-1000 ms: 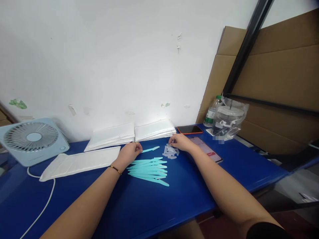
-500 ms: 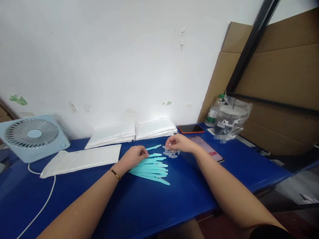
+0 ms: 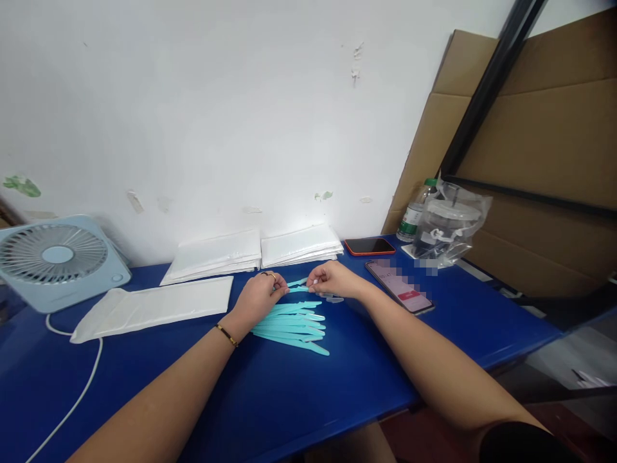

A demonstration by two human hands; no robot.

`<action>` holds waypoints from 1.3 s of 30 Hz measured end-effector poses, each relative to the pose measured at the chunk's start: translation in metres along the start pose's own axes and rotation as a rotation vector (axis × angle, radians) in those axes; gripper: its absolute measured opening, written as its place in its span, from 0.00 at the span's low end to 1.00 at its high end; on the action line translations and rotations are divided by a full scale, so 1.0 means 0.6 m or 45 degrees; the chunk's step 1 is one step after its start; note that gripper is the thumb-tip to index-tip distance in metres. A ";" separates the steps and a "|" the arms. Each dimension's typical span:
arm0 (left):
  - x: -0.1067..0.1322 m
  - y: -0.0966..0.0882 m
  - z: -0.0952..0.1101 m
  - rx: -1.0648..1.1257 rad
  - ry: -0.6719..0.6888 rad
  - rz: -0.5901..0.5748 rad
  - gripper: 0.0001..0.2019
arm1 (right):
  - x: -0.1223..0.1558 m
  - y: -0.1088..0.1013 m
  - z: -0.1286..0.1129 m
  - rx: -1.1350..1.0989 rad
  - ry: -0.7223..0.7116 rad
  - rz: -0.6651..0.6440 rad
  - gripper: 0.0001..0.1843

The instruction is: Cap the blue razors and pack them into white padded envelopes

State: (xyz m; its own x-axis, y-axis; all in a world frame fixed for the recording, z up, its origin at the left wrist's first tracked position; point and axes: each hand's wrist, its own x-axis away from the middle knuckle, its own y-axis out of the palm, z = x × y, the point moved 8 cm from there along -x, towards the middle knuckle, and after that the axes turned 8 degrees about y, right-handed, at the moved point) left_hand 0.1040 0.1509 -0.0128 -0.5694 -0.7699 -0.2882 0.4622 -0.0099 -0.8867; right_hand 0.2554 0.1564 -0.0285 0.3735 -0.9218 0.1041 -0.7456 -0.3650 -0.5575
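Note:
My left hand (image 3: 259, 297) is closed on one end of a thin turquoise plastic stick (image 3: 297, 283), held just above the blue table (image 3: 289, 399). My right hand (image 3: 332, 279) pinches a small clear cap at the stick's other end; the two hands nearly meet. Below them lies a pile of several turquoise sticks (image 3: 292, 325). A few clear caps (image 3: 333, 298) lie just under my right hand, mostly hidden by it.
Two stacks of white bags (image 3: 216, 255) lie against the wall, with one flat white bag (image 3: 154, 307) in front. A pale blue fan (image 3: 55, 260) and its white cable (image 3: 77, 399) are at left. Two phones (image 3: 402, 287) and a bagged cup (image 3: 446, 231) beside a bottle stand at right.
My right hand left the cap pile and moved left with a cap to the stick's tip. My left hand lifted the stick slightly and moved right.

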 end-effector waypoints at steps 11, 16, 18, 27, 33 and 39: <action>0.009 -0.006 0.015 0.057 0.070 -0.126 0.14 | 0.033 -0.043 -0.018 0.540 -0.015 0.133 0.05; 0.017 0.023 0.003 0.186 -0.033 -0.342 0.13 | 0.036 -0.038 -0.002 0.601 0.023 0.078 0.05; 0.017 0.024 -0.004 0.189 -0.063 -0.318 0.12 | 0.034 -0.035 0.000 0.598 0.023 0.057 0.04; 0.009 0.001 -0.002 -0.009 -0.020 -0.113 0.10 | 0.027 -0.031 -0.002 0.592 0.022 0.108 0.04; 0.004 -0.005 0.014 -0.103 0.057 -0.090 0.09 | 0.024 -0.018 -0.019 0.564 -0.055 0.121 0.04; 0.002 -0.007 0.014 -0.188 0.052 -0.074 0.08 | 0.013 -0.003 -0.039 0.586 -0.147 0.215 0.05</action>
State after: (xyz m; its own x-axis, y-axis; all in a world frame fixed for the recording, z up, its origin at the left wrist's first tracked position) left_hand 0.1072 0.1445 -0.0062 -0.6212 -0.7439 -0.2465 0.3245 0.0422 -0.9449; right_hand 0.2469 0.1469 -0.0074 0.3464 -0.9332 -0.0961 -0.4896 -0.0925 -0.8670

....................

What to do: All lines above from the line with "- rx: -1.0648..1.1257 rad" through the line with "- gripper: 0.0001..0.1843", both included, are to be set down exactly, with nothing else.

Result:
  - rx: -1.0648..1.1257 rad
  - ry: -0.6719..0.6888 rad
  - rz: -0.5901..0.5748 rad
  - gripper: 0.0001..0.2019
arm1 (right):
  - x: -0.1223..0.1558 m
  - y: -0.1088..0.1013 m
  - z: -0.1286..0.1129 m
  - rx: -1.1350..1.0989 rad
  - ry: -0.7223..0.7116 rad
  - rz: -0.6651..0.6440 rad
  - gripper: 0.0001..0.1843

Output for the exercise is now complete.